In our submission, there is an essential inconsistency between the premise as to significance of the information which leads to the Chief Justice considering an announcement, and the assumption that because of the actual failure to appreciate significance that that announcement would need to be accompanied by what might be called an “antidote” in the terms of the company having no intention to explore. That, in our submission, is not a factual matter that makes this inappropriate for special leave, it focuses the facts of this matter, this specific case, very directly and completely on the matter of principle that we seek to raise. Your Honours, those are the reasons why there should be a grant of special leave.
FRENCH CJ: Thank you, Mr Walker. Yes, Mr McCusker.
MR McCUSKER: May it please your Honours, my learned friend referred to there being serious flaws, I think, flawed or unreasonable. The first thing to consider is, what was meant in the context by what Mr Cooke understood the information to say, and it was common ground and never in dispute that his view, which was correct, was that the data had potential relevance to further exploration and that was the sole significance as found by the Master of the WMC letters. They provided some basis for potential further exploration, but they did not of themselves, the data, suggest any commercial, viable nickel deposit on a tenement.
Your Honour referred to the concatenation of circumstances. As at August 1994 the position of the company, as you have no doubt seen, was that it was in dire straits financially, it was trying to raise funds for the purpose of acquiring a gold mine at Boddington, which ultimately it failed to do. It had no funds available for exploration for nickel, was not interested in nickel, and the tenement on which this inadvertent drilling by WMC had taken place was not a tenement acquired for the purpose of nickel exploration. The view, that is, the assessment by Mr Cooke was not a flawed assessment, he was correct. The retrospective view urged upon you by my learned friend, Mr Walker, was a retrospective view which was not shared by Mr Cooke, as he said in his evidence. He was proved to be right, of course, because ultimately when drilling did take place following that announcement by the company under the new management of Mr Harmanis, it was found there was not anything of any commercial significance and the impact of the results of the drilling was zero. So that is the first thing to really appreciate, that when it was ‑ ‑ ‑
FRENCH CJ: That outcome does not affect the scope of the duty, does it?
MR McCUSKER: No, it does not, your Honour, but the duty was a duty under the statute to make a disclosure of not one simple matter which was positive, although the Master said, apparently based on some cynical view or experience, that junior explorers do not commonly release negative information, nevertheless the duty of a company is to release all relevant information, so the company made an assessment which was not challenged, that this was of no commercial value, it was low‑grade and at great depth. On that basis, Mr Cooke made, what her Honour Justice McLure said was a reasonable assessment, it could not be said to be unreasonable, and that it did not warrant expenditure of the meagre funds of the company on drilling exploration for nickel.
The evidence at the trial was that when it was put to the experts, who were called for the present applicant, what if an announcement had been made which gave all of the picture and not simply confined to the results as portrayed in the WMC letters, all the experts said, in effect that would not have had any effect, it would not have been of any importance to investors because they would look at the whole picture and see that there really was not anything of any value.
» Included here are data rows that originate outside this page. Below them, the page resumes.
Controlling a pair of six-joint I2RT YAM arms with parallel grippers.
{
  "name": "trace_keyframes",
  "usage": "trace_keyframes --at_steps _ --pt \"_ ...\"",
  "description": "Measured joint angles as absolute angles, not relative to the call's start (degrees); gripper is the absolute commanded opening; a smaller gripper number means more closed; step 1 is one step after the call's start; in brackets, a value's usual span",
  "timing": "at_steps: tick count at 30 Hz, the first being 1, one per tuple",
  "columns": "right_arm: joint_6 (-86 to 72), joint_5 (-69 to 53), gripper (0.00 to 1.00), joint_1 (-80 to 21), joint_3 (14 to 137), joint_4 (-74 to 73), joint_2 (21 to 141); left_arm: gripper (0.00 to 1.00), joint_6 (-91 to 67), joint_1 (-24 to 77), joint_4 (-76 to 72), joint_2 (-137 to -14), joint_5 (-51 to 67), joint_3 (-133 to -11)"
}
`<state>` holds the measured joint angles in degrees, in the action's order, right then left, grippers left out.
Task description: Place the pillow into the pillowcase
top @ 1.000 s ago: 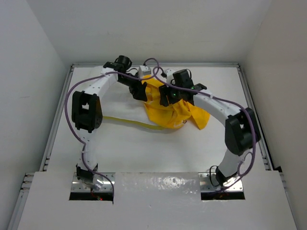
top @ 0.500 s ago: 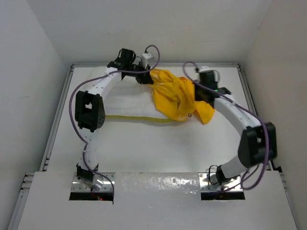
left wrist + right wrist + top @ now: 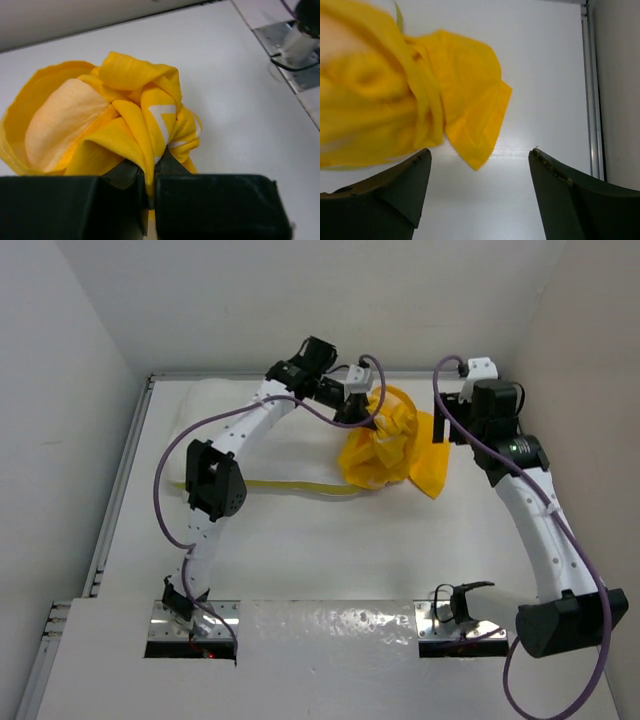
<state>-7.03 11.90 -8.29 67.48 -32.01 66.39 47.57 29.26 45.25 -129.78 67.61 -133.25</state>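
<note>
The yellow pillowcase (image 3: 390,445) lies bunched in a heap at the back of the table, right of the middle. My left gripper (image 3: 372,423) reaches across to its left side and is shut on a fold of the pillowcase (image 3: 145,130), the cloth pinched between the left gripper's (image 3: 150,172) jaws. The white pillow (image 3: 290,455) lies flat to the left, its yellow edge band toward me, partly under the left arm. My right gripper (image 3: 452,428) hovers just right of the heap. In its wrist view the right gripper (image 3: 480,155) is open and empty, with a loose corner of the pillowcase (image 3: 470,115) beyond it.
Metal rails run along the table's left side and its right side (image 3: 525,470), with white walls close behind and beside. The right rail (image 3: 592,90) also shows in the right wrist view. The right arm's base plate (image 3: 295,55) sits at the near edge.
The left arm swung right along the back, dragging the pillowcase off the pillow into a tighter heap. The right gripper let go of the cloth, opened and drew back to the right.
</note>
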Motion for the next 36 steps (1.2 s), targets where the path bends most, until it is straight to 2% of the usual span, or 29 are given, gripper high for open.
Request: trace_keyframes --at_steps 3,4,6,9,10,13,16,17,23,26,27,29,31,32,33,34,36 --pt "-6.39 11.09 0.88 -8.29 75.35 -31.92 70.74 0.69 54.13 32.08 50.7 -130.56 68.01 -131.15" --pt "-6.13 10.28 0.88 -8.29 78.65 -32.1 72.71 0.99 56.69 32.84 53.74 -130.56 66.83 -130.23" --pt "-5.54 7.88 0.88 -8.27 84.27 -32.16 76.53 1.0 62.08 33.93 60.55 -130.56 63.22 -129.16" --pt "-4.25 2.02 0.75 -8.27 88.84 -32.53 81.36 1.0 65.8 34.0 68.07 -130.56 55.61 -128.01" --pt "-3.79 -0.14 0.62 -8.27 89.38 -32.73 82.87 1.0 65.73 33.5 69.23 -130.5 53.69 -127.7" --pt "-1.78 -5.82 0.38 -8.4 89.08 -33.78 87.2 1.0 61.76 30.02 67.51 -128.11 48.21 -123.15" --pt "-0.43 -7.97 0.4 -8.67 86.91 -35.03 90.41 1.0 55.55 25.91 62.74 -123.79 39.4 -118.48" --pt "-0.16 -7.66 0.47 -8.73 85.76 -35.29 90.8 1.0 53.67 24.71 60.88 -122.61 35.97 -118.02" --pt "-3.44 3.11 0.52 -6.68 77.19 -37.43 89.27 1.0 47.86 23.14 46.44 -119.98 18.48 -116.42" --pt "-6.15 3.86 0.6 -3.25 72.31 -38.11 86.98 1.0 48.66 22.92 43.62 -122.37 16.14 -116.36" --pt "-6.59 3.2 0.67 -2.24 70.02 -38.06 85.6 1.0 49.41 22.85 42.87 -123.33 15.84 -116.01" --pt "-7.05 0.91 0.75 -2.46 64.51 -36.69 82.08 1.0 50.94 22.68 41.69 -125.29 15.55 -113.84" --pt "-7.22 -0.56 0.79 -5.98 59.0 -35.66 78.35 0.86 52.23 22.44 41.25 -126.87 15.7 -110.17" --pt "-7.55 -0.93 0.78 -8.51 56.62 -34.74 76.93 0.76 52.53 22.37 40.29 -127.33 15.9 -108.2" --pt "-7.84 -1.74 0.76 -10.57 55.02 -34.04 76.36 0.52 52.62 22.28 39.29 -127.52 16.1 -106.59" --pt "-8.34 -2.39 0.62 -12.73 53.78 -32.82 76.49 0.37 52.66 22.04 37.89 -127.37 16.47 -105.14" --pt "-9.23 -1.61 0.4 -13.76 53.25 -30.81 78.67 0.0 52.07 21.58 36.12 -126.43 16.78 -103.9"
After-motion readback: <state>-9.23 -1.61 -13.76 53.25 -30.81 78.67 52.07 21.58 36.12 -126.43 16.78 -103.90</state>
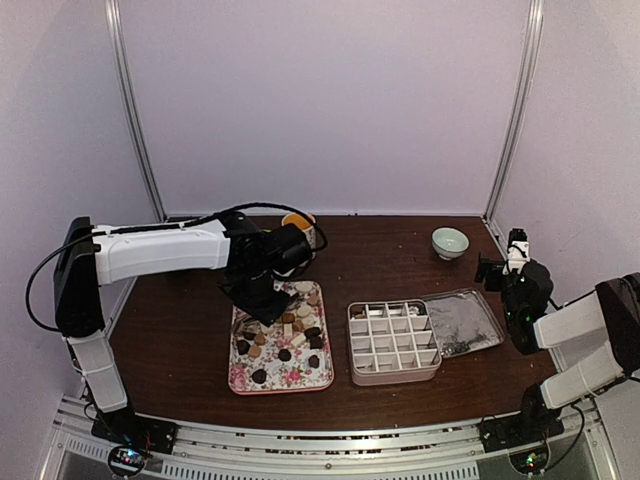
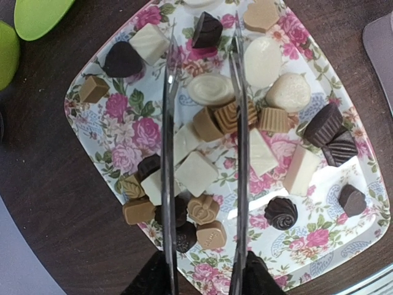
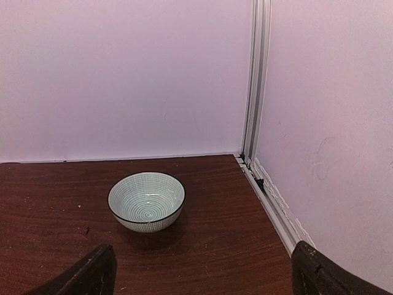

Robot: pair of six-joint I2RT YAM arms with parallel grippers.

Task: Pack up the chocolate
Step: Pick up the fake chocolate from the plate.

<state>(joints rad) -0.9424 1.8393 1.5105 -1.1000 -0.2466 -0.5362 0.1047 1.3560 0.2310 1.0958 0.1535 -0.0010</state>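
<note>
Left arm (image 1: pixel 160 250) stretched over tray (image 2: pixel 123 132), tongs (image 2: pixel 169 153) above chocolate (image 2: pixel 202 209); right arm (image 1: pixel 575 330) folded

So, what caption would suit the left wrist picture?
Open metal tongs poised over mixed chocolates on a floral tray.

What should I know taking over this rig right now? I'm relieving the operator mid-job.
Left gripper: shut on metal tongs, their arms apart over the floral tray.
Right gripper: open, empty, off to the side facing a bowl.
Chocolates: on the tray; divided box and its lid beside it.
Done: nothing clearly packed.
To do: tong every chocolate into the box.
</note>
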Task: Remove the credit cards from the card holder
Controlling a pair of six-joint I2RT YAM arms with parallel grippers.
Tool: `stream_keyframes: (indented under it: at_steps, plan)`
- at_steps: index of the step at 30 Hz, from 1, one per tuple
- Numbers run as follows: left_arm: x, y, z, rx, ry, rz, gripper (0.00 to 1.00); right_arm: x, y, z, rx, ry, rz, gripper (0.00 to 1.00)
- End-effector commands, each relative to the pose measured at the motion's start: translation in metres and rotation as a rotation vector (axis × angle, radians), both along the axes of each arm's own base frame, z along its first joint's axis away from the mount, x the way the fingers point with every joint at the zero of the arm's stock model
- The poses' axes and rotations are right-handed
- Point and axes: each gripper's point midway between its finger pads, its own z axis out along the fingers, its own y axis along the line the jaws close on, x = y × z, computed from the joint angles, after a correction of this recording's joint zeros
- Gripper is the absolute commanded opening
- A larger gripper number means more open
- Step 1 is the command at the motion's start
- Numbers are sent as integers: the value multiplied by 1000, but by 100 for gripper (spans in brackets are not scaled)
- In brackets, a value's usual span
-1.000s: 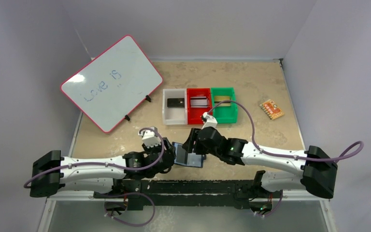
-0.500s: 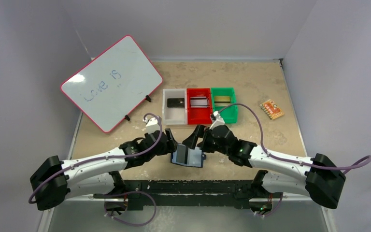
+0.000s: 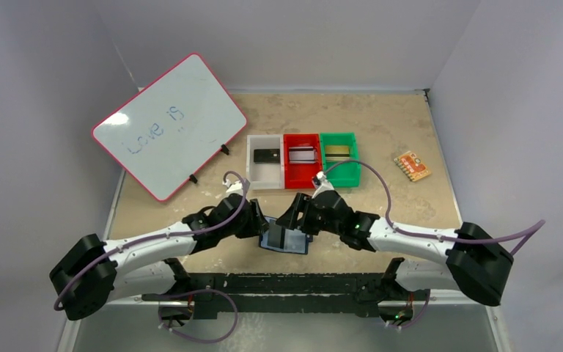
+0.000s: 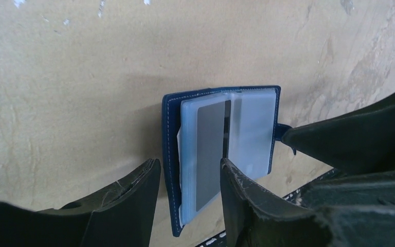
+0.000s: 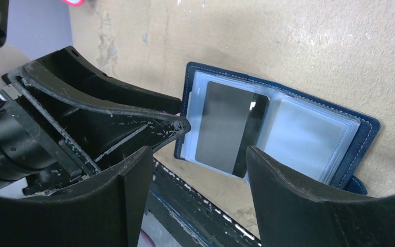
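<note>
Card holder (image 3: 284, 240) lies open flat at near edge of table (image 3: 396, 125), btwn both grippers. Left gripper (image 4: 189, 170) & right gripper (image 5: 198, 154): jaws apart, holding nothing. Risk: pads pinch slick sleeve along w/ dark card (image 5: 225, 126), so whole holder lifts or slides off edge. White bin (image 3: 264, 177), red bin (image 3: 300, 176), green bin (image 3: 337, 139): one card each.

card holder (image 4: 252, 134): glossy plastic inside | table (image 4: 82, 77): matt, rough
</note>
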Motion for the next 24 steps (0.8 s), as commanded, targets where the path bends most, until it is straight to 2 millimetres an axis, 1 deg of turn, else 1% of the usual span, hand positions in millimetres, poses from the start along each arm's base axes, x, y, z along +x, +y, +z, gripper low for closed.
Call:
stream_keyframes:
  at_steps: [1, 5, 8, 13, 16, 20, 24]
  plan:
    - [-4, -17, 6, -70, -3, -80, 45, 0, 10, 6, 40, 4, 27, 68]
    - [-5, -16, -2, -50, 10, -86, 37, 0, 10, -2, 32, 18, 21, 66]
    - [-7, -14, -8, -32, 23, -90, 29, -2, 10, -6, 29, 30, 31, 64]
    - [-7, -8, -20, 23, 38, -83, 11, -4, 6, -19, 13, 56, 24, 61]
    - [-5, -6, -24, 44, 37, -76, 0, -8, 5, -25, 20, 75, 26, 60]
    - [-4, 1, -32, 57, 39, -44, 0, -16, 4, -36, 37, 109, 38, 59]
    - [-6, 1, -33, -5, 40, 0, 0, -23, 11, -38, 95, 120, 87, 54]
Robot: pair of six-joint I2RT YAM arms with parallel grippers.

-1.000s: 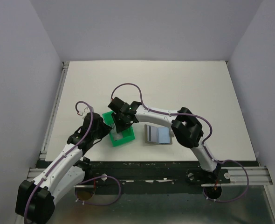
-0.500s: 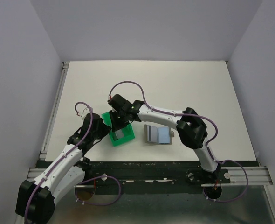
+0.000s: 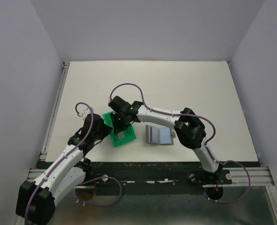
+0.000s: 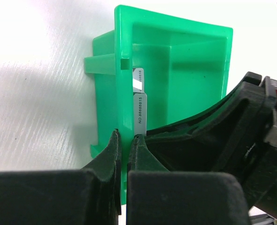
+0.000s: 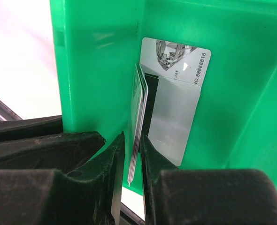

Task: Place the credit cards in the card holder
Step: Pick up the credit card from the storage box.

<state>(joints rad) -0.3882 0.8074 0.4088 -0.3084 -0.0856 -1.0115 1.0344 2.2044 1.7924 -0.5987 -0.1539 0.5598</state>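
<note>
- Top external view: compared with a second ago, the right arm's wrist sits a little farther left over the green bin (image 3: pixel 116 139). The left arm, the bin and the card holder (image 3: pixel 158 136) lie as they did.
- The card holder lies open on the tabletop (image 3: pixel 185 89), just right of the bin, with its light blue-grey inside facing up. It is apart from both pincers.
- The right pincer (image 5: pixel 133 138) reaches down into the bin. Its jaws stand only narrowly apart, closed on a thin stack of credit cards (image 5: pixel 138 108) seen edge-on. More cards lean flat against the bin's inner wall just beside the stack.
- The left pincer (image 4: pixel 125 140) is almost together, clamped on the bin's side wall, one finger outside and one inside.
</note>
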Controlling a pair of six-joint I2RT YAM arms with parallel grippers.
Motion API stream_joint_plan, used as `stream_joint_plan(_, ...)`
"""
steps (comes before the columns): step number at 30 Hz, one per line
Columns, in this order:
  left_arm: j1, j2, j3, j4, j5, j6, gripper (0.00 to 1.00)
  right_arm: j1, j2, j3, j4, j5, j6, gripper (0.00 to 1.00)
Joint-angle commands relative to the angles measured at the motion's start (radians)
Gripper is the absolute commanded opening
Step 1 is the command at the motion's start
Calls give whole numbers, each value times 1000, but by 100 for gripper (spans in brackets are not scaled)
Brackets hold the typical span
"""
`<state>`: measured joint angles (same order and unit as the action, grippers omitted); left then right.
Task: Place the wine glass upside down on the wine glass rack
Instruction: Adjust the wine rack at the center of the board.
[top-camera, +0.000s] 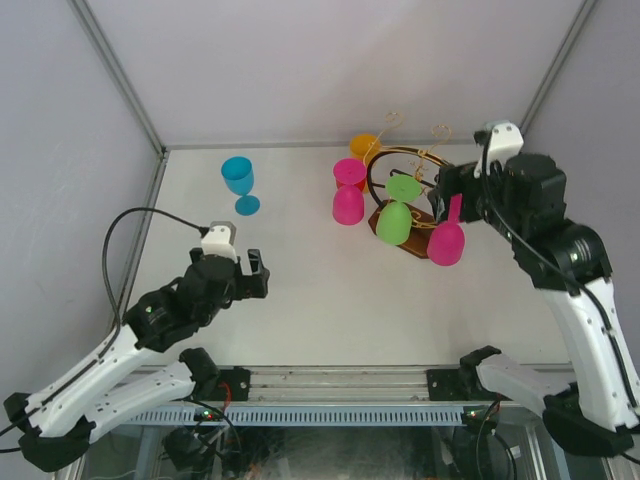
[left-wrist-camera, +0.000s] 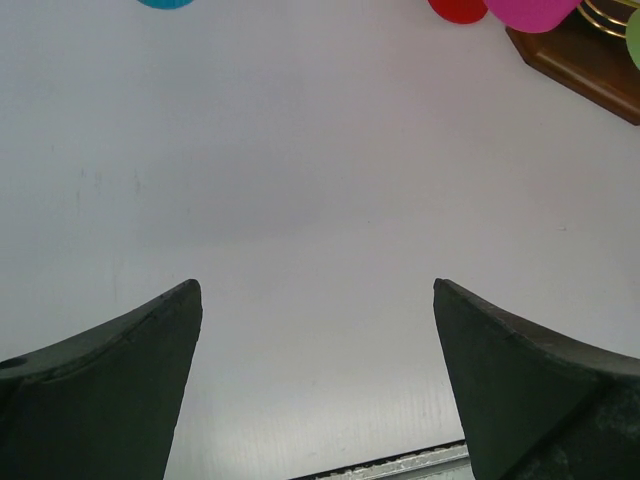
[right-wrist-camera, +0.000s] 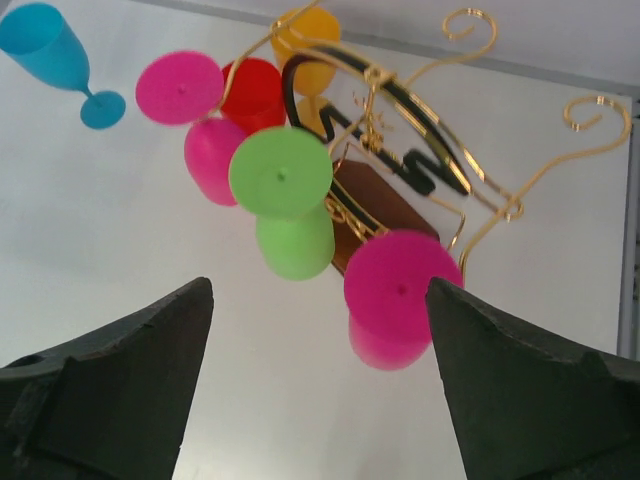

Disclosure is an important matter and the Chief Justice made a point of that of course, in his reasons.
My learned friend has not touched on the question of negligence, and of course negligence was an issue which was dealt with by Justice McLure who found that there was not negligence, it was a matter raised on the appeal because the Master considered that there was negligence in the nondisclosure. The other two justices in the Court of Appeal found it unnecessary to deal with the question of negligence, but the question of negligence is one which is not longer a live issue, that is not longer in its statutory terms a live issue currently because the statute has been amended as we pointed out. Section 674(2B) has replaced what was the provision relating to negligence and says that:
A person does not contravene subsection (2A) if the person proves they:
(a)took all [reasonable] steps . . .
(b)after doing so, believed on reasonable grounds –
There is a different statutory regime which the resolution of this issue of negligence which will still be before this Court if the application for leave is granted, will not resolve any current issue under the statute because it is a different provision entirely. My learned friend has not touched on the question of damages. The question of damages was dealt with very briefly in the court below by Chief Justice Martin, not by Justice McLure who saw no reason to deal with it, but the question of damages is a very important one, and was in the trial. The evidence was that if there had been an announcement in 1994 there would not have been any follow‑up drilling.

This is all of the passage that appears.